Here are the details of one of the sharpest checklists I’ve seen, a checklist for engine failure during flight in a single-engine Cessna airplane—the US Airways situation, only with a solo pi -lot. It is slimmed down to six key steps not to miss for restarting the engine, steps like making sure the fuel shutoff valve is in the OPEN position and putting the backup fuel pump switch ON. But step one on the list is the most fascinating. It is simply: FLY THE AIRPLANE. Because pilots sometimes become so desperate trying to restart their engine, so crushed by the cognitive overload of thinking through what could have gone wrong, they forget this most basic task. FLY THE AIRPLANE. This isn’t rigidity. This is making sure everyone has their best shot at survival.

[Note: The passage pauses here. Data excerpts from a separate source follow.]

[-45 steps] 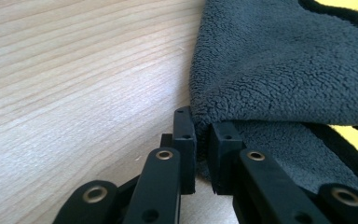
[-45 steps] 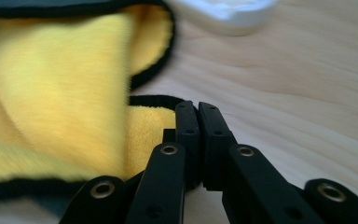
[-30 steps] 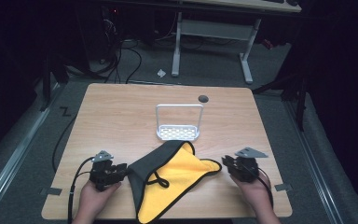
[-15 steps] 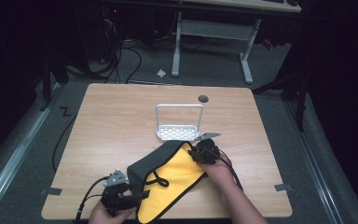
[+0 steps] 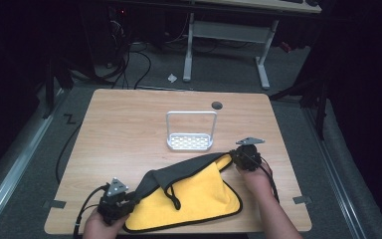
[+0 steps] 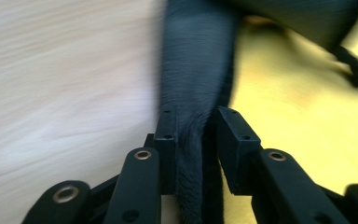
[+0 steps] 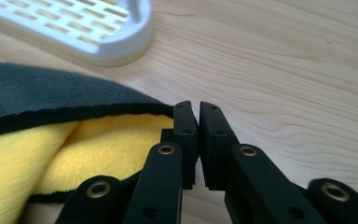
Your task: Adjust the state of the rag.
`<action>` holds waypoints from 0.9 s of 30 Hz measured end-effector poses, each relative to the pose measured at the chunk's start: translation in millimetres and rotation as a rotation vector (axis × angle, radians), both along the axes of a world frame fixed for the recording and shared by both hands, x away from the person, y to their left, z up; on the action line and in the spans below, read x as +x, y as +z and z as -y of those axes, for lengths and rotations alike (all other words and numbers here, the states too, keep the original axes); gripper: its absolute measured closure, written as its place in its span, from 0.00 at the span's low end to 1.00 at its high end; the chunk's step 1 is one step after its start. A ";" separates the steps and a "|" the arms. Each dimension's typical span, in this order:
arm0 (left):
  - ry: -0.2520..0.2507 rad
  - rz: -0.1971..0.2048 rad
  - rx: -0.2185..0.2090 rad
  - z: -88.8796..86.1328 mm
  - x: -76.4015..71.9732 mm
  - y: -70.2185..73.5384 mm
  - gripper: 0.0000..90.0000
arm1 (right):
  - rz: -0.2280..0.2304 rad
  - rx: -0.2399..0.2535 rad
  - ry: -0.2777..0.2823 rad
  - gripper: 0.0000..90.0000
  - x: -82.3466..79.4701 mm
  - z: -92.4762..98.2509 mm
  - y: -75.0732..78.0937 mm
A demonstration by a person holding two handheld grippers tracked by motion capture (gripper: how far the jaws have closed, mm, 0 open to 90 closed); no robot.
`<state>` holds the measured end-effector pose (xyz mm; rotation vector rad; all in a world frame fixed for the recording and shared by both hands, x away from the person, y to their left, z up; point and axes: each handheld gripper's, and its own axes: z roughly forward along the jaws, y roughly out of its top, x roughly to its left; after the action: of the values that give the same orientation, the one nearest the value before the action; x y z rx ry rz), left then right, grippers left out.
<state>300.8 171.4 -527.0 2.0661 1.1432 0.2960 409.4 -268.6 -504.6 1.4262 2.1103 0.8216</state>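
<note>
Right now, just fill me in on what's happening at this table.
A person is working a yellow and grey cloth on a wooden table with tongs in each hand. The left tongs have a fold of the grey side between the jaws at the near left. The right tongs are pressed together at the cloth's far right corner, though a grip there is unclear. The cloth lies partly folded, grey flap over yellow. A white rack stands just beyond it, untouched.
</note>
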 end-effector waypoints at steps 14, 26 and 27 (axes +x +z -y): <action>-0.127 0.082 0.015 34.5 -9.8 8.6 0.63 | 0.017 -0.022 0.127 0.84 -56.7 -15.7 2.4; -0.162 0.064 0.065 49.2 -11.7 -0.7 0.64 | -0.045 -0.065 0.178 0.86 -94.8 -29.7 -16.2; -0.165 0.057 0.058 49.0 -12.8 -0.4 0.64 | -0.035 -0.088 0.153 0.87 -97.4 -26.1 -16.3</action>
<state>288.0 122.3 -527.4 2.1734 0.9340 0.3080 312.0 -242.6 -520.9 1.2555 2.2753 0.7543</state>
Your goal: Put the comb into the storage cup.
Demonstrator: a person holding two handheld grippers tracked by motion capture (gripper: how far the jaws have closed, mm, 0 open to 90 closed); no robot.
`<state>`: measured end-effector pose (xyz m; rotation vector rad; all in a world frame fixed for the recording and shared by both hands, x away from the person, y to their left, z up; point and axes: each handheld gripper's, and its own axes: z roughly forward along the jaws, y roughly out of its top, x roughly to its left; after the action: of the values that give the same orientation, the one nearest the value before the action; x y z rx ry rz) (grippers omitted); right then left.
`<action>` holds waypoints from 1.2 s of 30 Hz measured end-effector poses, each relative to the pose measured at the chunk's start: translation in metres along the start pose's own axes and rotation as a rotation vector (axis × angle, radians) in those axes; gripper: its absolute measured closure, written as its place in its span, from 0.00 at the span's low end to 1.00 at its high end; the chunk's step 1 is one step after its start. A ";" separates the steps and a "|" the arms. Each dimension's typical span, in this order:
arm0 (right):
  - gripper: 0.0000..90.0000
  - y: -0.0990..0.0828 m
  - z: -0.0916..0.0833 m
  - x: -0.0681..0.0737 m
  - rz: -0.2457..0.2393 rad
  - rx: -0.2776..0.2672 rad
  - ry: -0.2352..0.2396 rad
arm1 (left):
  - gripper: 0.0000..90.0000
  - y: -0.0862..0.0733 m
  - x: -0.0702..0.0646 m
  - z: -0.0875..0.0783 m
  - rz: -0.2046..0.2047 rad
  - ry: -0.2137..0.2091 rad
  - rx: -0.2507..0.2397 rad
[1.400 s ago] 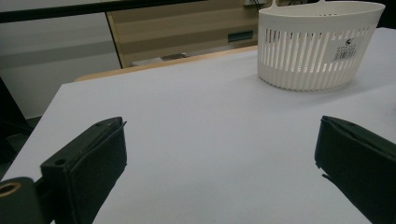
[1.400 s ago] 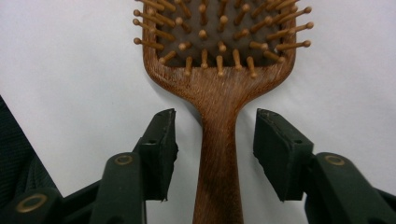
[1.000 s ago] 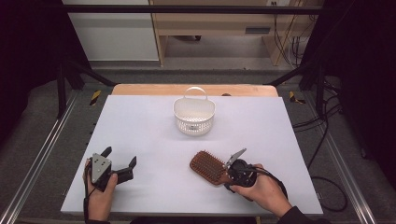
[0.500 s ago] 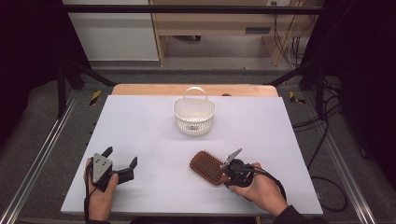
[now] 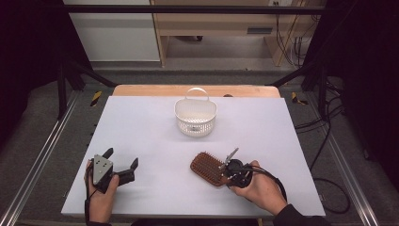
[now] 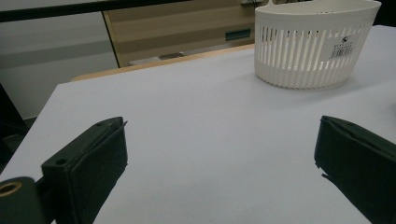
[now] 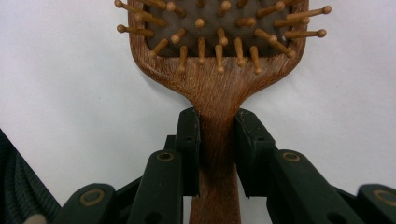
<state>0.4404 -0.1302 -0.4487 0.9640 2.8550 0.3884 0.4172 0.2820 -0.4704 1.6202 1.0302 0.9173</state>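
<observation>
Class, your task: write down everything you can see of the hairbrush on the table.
The hairbrush is a brown paddle brush that looks wooden, with a broad head and a narrower handle. Wooden pins with rounded tips stand up from a dark pad in the head. It lies flat, pins up, on the white table, near its front edge and nearer than the basket. The right gripper is shut on its handle.

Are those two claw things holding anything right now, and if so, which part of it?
The right gripper clamps the wooden hairbrush by its handle, just below the bristled head. The left gripper is open, holding nothing.

Overhead forward-down view; two close claw-mounted views
</observation>
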 end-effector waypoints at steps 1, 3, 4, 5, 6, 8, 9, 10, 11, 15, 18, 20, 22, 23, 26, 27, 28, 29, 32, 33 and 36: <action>0.81 -0.001 0.000 0.000 -0.004 -0.011 -0.003 | 0.03 0.000 0.000 0.000 0.000 0.000 0.000; 0.81 -0.004 -0.001 0.000 -0.009 -0.030 -0.005 | 0.03 0.000 0.000 -0.001 0.002 0.000 0.000; 0.81 -0.005 -0.001 0.001 -0.011 -0.040 -0.007 | 0.03 0.000 0.000 -0.001 0.002 0.000 0.000; 0.81 -0.006 -0.001 0.001 -0.011 -0.051 -0.010 | 0.03 0.000 0.000 -0.001 0.002 0.000 0.000; 0.81 -0.008 -0.001 0.002 -0.022 -0.064 -0.016 | 0.03 0.000 0.000 0.000 0.002 -0.001 0.000; 0.81 -0.010 -0.002 0.002 -0.008 -0.088 -0.013 | 0.03 0.000 0.000 0.000 0.002 -0.001 0.001; 0.81 -0.010 -0.002 0.002 -0.006 -0.092 -0.018 | 0.03 0.000 0.000 0.000 0.002 -0.001 0.001; 0.81 -0.011 -0.002 0.002 -0.004 -0.091 -0.034 | 0.03 0.001 0.000 0.000 0.003 -0.001 0.001; 0.81 -0.011 -0.001 0.002 -0.005 -0.095 -0.044 | 0.03 0.001 0.000 -0.001 0.004 0.000 -0.001; 0.81 -0.012 -0.004 0.001 -0.002 -0.147 -0.045 | 0.03 0.002 -0.001 -0.002 0.002 -0.004 -0.011; 0.81 -0.011 -0.008 0.000 -0.003 -0.197 -0.048 | 0.03 0.005 -0.002 -0.003 -0.002 -0.018 -0.030; 0.81 -0.010 -0.010 -0.001 -0.001 -0.244 -0.049 | 0.03 0.007 -0.003 -0.004 -0.009 -0.036 -0.041; 0.81 -0.009 -0.012 -0.002 0.007 -0.295 -0.054 | 0.03 0.010 -0.007 -0.006 -0.024 -0.063 -0.057; 0.81 -0.008 -0.013 -0.003 0.012 -0.323 -0.049 | 0.03 0.012 -0.008 -0.007 -0.032 -0.082 -0.064; 0.81 -0.006 -0.016 -0.004 0.034 -0.408 -0.045 | 0.03 0.020 -0.017 -0.008 -0.067 -0.146 -0.087; 0.81 -0.005 -0.017 -0.003 0.034 -0.438 -0.049 | 0.03 0.023 -0.021 -0.007 -0.071 -0.168 -0.089; 0.81 -0.004 -0.018 -0.004 0.030 -0.467 -0.045 | 0.03 0.027 -0.024 -0.006 -0.079 -0.196 -0.092; 0.81 -0.003 -0.019 -0.004 0.025 -0.496 -0.033 | 0.03 0.032 -0.028 -0.005 -0.102 -0.226 -0.095; 0.81 -0.001 -0.022 -0.003 0.022 -0.571 -0.027 | 0.03 0.048 -0.041 -0.002 -0.135 -0.304 -0.101; 0.81 0.000 -0.022 -0.003 0.018 -0.597 -0.027 | 0.03 0.053 -0.045 -0.001 -0.144 -0.329 -0.102; 0.81 0.002 -0.024 -0.003 0.024 -0.677 -0.029 | 0.03 0.069 -0.059 0.004 -0.173 -0.395 -0.099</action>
<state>0.4394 -0.1355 -0.4253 0.8382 2.3872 1.2192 0.4137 0.2142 -0.4099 1.5235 0.8192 0.4976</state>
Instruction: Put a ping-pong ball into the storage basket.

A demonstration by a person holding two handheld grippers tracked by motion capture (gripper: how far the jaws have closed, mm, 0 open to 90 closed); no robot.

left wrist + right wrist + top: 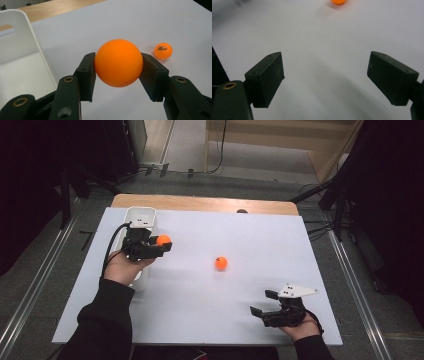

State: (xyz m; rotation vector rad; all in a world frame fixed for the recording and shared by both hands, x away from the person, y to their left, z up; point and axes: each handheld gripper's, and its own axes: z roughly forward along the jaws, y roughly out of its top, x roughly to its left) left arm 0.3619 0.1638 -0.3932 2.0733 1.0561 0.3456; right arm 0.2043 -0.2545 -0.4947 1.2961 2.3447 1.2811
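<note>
My left gripper [163,243] is shut on an orange ball [163,240], held just right of the white bin [141,213] at the table's left. Seen along its own jaws, that ball [118,62] is pinched between both black pads, with the bin [17,30] to the left. A second orange ball [221,263] lies on the white table top near the middle, also seen as a ball with print [163,50] beyond the jaws. My right gripper [264,302] stands open near the front right edge, nothing between its pads. The loose ball [338,1] sits far ahead of it.
The white table top [240,235] lies over a wooden table [200,202] whose far edge shows. A small dark object [242,211] sits at that far edge. Metal rails and dark stands flank the table on both sides.
</note>
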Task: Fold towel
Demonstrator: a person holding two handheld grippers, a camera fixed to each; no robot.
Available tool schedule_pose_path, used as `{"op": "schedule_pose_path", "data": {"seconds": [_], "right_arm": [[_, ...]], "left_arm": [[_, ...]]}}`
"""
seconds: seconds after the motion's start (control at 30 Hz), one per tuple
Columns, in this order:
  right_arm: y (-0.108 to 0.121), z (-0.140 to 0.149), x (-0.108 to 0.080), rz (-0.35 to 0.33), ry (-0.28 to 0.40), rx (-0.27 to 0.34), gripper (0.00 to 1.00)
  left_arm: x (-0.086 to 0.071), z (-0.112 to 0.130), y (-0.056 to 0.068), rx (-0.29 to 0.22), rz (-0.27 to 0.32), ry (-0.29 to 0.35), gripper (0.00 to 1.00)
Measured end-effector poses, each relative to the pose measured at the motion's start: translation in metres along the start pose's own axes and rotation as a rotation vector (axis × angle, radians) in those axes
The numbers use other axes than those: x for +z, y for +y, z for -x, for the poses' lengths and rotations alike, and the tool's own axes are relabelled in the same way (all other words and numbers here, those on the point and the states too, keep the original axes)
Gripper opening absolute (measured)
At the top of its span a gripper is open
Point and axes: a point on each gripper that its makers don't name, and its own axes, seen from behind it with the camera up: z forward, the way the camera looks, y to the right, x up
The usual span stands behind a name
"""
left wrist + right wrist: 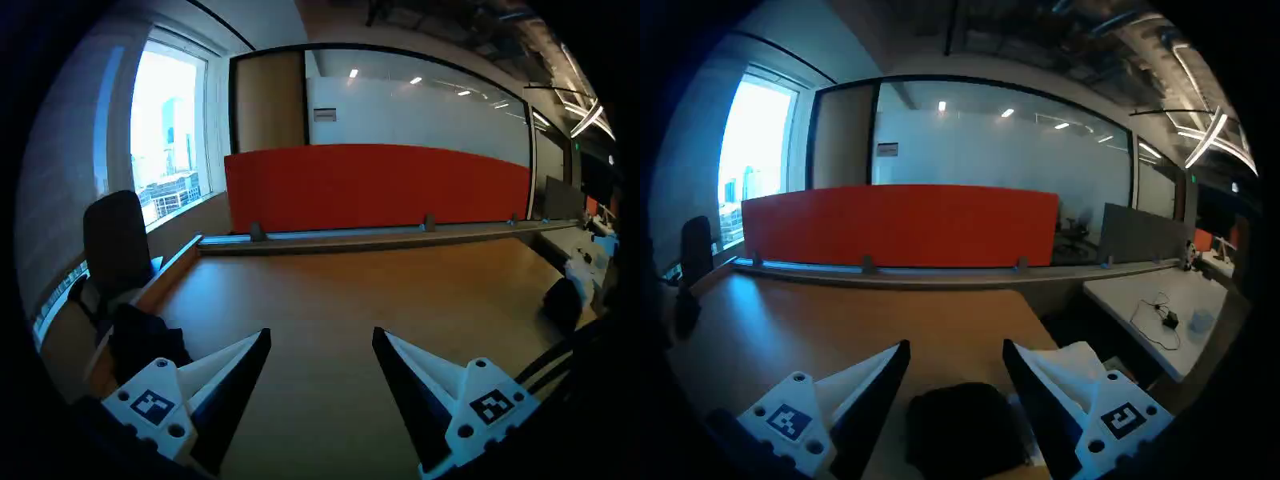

About ninety seconds after takeoff, US Airways Flight 1549 was climbing up through three thousand feet when it crossed the
path of the geese. The plane came upon the geese so suddenly Sullenberger’s immediate reaction was to duck. The sound of the birds hitting the windshield and the engines was loud enough to be heard on the cockpit voice recorder. As news reports later pointed out, planes have hit hundreds of thousands of birds without incident. But dual bird strikes are rare. And, in any case, jet engines are made to handle most birds, more or less liquefying them. Canadian geese, however, are larger than most birds, often ten pounds and up, and no engine can handle them. Jet engines are designed instead to shut down after ingesting one, without exploding or sending metal shrapnel into the wings or the passengers on board. That’s precisely what the A320’s engines did when they were hit with the rarest of rare situations—at least three geese in the two engines. They immediately lost power.